Potts postulates that Eat Pray Love is a female version of 1950’s era adventure porn, which appealed to office-trapped men with its stories of danger in exotic lands. Women, he argues, are more interested in traveling inward:
The legacy of “adventure porn,” I think, is not the kind of adventure writing you see in Outside magazine, but books like “Eat, Pray, Love.” Instead of wrestling crocodiles in distant lands, our protagonist wrestles despair; instead of exploring rivers, she explores emotions; instead of surviving disease, she survives heartbreak. Men occasionally appear in this survivor’s tale, but they are as one-dimensional as adventure-porn wenches, and mainly serve as a sounding board for the protagonist’s feelings. When these men are giving our heroine love and help, she gushes with admiration; when they can’t intuit her emotional needs, she reacts with despair (and vague contempt). Rarely does she ponder what—besides emotional availability to her—might motivate these men in day-to-day life.
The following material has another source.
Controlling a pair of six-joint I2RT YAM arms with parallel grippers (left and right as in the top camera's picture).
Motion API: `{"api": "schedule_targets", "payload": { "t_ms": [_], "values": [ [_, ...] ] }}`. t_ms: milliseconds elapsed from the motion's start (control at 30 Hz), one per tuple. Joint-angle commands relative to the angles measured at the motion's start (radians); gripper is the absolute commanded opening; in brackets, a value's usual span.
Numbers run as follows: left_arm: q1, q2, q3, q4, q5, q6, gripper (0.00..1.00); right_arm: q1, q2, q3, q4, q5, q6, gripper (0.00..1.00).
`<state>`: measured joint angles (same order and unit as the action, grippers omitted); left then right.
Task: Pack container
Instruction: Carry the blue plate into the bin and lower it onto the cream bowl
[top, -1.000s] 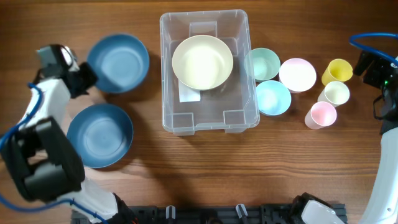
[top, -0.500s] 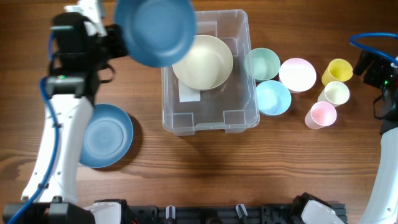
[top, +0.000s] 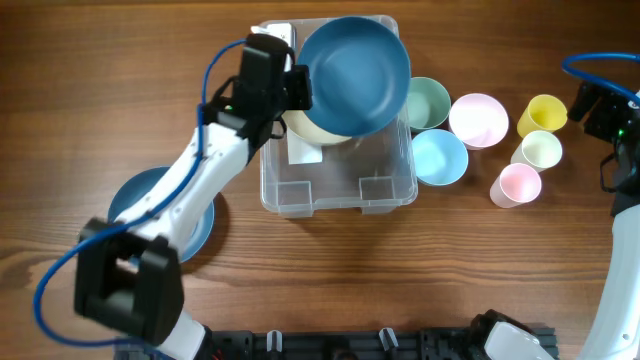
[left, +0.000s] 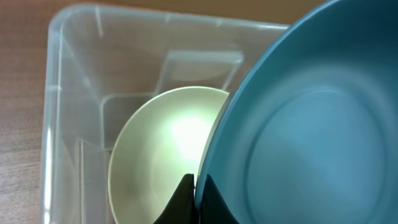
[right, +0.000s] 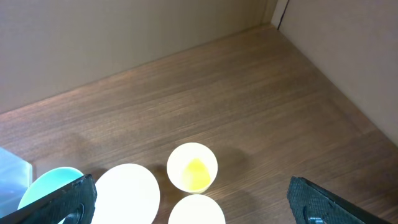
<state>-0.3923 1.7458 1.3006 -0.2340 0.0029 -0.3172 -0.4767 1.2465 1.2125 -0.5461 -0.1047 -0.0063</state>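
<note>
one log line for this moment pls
left fingers: shut on blue bowl rim | blue bowl: held over container | container: cream bowl inside | right fingers: open, empty

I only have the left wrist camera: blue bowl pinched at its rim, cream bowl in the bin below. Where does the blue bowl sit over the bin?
Observer: From overhead, the blue bowl hangs over the far right part of the bin, hiding most of the cream bowl.
Operator: Any more blue ones left to pack?
Observer: Yes, a second blue bowl lies on the table left of the bin, partly under the left arm.
</note>
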Motion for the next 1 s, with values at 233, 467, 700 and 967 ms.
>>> {"api": "schedule_targets", "payload": {
  "t_ms": [233, 467, 700, 967],
  "values": [
    [0.023, 0.082, 0.005, 0.060, -0.055, -0.058, 0.06, 0.002, 0.008, 0.018, 0.003, -0.009, -0.013, 1.00],
    [0.024, 0.081, 0.007, 0.066, -0.072, -0.058, 0.67, 0.002, 0.008, 0.018, 0.003, -0.009, -0.013, 1.00],
    [0.034, 0.037, 0.053, 0.035, -0.072, -0.058, 0.63, 0.002, 0.008, 0.018, 0.003, -0.009, -0.013, 1.00],
    [0.124, -0.176, 0.089, -0.248, -0.094, -0.161, 0.82, 0.002, 0.008, 0.018, 0.003, -0.009, -0.013, 1.00]
  ]
}}
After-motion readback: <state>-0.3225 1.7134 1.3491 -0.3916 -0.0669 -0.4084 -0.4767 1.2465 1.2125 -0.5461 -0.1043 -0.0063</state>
If he's right, Eat Pray Love certainly isn't alone. A lot of books/movies/TV shows aimed at women don't spent much time on the emotional lives of their male characters. (Can you imagine being friends—not sex-friends, but buddies—with any of the Sex in the City men, for example? I could maybe hang out with Steve for half an hour if drinking was involved, but that’s it.) Of course, the inverse is even more common. Plenty of movies and books for male audiences have one-dimensional female characters. But is that any excuse?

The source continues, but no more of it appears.